Глава V. О наслаждениях, происходящих из чувства собственного достоинства и чести
Как физическое изображение нашего бытия, отраженное в сознании, возбуждает в нас непроизвольный аффект любви к самому себе, таким же точно способом нравственный образ наш, рисуясь в том же зеркале, вызывает в нас более высокое чувство. При виде сети нравственных сил нашего сердца, приведенных в гармоническое целое, мы чувствуем свои достоинства и радуемся им наедине с собой. Когда этот нравственный образ отражен во всей его простоте, человек может созерцать его в собственном сознании, не чувствуя ни унижения, ни гордыни; но трактуя его серьёзно, как сосуд всего человечества, он обязан оберегать его даже в условиях опасности самой жизни.
Мы наслаждаемся, когда, оглядев образ, отраженный совестью, чувствуем себя достойным имени своего как человека, и это наслаждение составляет чувство неопределенное и невыразимое, сложившееся из многих элементов.
Едва научившись читать в книге собственной совести, мы начинаем сознавать за собою обязанности, выполнение коих оказывается более или менее затруднительным. И мы чувствуем свое призвание к великодушной борьбе, в которой должны побеждать могучих врагов силою нашего мужества и неодолимого терпения. Вдали расстилается перед нами величавая нравственная панорама, в конце которой и добродетель, и слава ожидают победителя, чтобы увенчать его заслуженными лаврами. Мы ощущаем тогда неуяснимое чувство, в котором борются и страх, и ужас с желанием победы, и, содрогаясь, окидываем нашим внутренним взором и силы свои, и длину предстоящей нам арены. Если чувство трусости и лени одолеет нас в начале поприща, тогда, сознавшись в собственном бессилии, мы отказываемся сразу от всякой борьбы, сами убивая в себе ощущение собственного достоинства и совершая этим путем некоторого рода нравственное детоубийство. И зачем человек проводит жизнь, не ощутив в себе ни разу чистейшей радости собственного достоинства?
Когда же, пробыв некоторое время в нерешимости, собравшись с силами на долгую и трудную борьбу, мы решаемся испытать свои силы в надежде остаться победителями, чувство собственного достоинства возникает в нас во всем величии нравственной простоты, становясь на всю жизнь верным нашим боевым товарищем.

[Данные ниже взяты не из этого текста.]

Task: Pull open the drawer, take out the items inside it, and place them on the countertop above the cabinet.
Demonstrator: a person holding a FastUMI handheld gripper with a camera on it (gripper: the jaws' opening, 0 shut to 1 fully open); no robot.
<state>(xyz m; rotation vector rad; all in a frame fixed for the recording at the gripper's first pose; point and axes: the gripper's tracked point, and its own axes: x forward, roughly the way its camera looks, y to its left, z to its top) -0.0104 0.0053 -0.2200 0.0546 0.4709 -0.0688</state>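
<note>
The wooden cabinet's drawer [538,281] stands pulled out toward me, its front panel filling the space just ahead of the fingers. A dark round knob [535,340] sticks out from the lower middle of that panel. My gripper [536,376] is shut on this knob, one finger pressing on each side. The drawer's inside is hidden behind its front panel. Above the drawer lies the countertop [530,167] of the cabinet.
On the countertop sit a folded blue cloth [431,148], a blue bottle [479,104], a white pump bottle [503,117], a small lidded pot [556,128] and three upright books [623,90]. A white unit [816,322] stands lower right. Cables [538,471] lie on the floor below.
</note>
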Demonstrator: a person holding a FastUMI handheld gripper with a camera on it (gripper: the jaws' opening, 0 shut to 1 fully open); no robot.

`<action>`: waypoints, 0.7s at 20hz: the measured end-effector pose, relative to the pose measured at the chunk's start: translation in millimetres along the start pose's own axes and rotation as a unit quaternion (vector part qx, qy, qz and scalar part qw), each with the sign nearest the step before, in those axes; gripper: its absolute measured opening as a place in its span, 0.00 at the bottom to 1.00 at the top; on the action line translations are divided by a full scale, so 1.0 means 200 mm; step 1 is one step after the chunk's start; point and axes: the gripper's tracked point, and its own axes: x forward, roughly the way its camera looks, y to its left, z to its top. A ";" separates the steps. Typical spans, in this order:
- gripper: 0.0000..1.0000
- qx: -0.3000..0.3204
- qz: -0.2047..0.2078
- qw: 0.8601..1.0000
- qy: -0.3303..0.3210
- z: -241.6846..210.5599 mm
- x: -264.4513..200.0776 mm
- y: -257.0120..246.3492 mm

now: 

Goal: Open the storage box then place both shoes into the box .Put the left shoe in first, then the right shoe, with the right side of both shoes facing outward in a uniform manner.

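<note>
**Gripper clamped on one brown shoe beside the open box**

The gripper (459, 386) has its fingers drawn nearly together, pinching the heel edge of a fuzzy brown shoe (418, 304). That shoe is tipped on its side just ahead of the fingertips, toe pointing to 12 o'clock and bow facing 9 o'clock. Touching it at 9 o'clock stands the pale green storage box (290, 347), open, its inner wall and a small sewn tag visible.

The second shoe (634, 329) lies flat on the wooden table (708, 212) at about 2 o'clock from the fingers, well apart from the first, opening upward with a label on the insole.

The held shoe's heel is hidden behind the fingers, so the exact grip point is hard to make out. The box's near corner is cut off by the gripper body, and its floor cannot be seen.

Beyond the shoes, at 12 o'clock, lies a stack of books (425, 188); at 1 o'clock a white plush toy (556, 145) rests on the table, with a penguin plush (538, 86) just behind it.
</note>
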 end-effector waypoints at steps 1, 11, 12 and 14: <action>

Благородное чувство это никогда не входит в сделку с врагом, старающимся совратить его и софизмами, и прелестью забав. Забыв о присутствии небесного посланца, верного товарища в борьбе со злом, неутомимым противником, не перестающим напирать на нас, мы уже собираемся уступить, войдя в какую-либо постыдную сделку с совестью; но тогда верный друг наш внезапно возвышает свой властный голос и разрывает договор, нами подписанный. Чувство внутреннего достоинства может умереть с нами на поле битвы, но оно никогда не изменит человеку. Мы сами иной раз, желая избавиться от пререканий докучливого товарища, святотатственно поднимаем на него убийственную руку. Иногда же, будучи не в силах сносить долее тяжести беспрерывной борьбы и склоняясь к покою и отдыху, мы внезапно затыкаем правдивые уста союзника, желая, чтобы он замолчал хотя бы на время и дал бы нам обняться с прельстившим нас врагом. Напрасные ухищрения: достоинство наше не умолкает, но вопиет в нас еще сильнее после изменнической с нашей стороны попытки.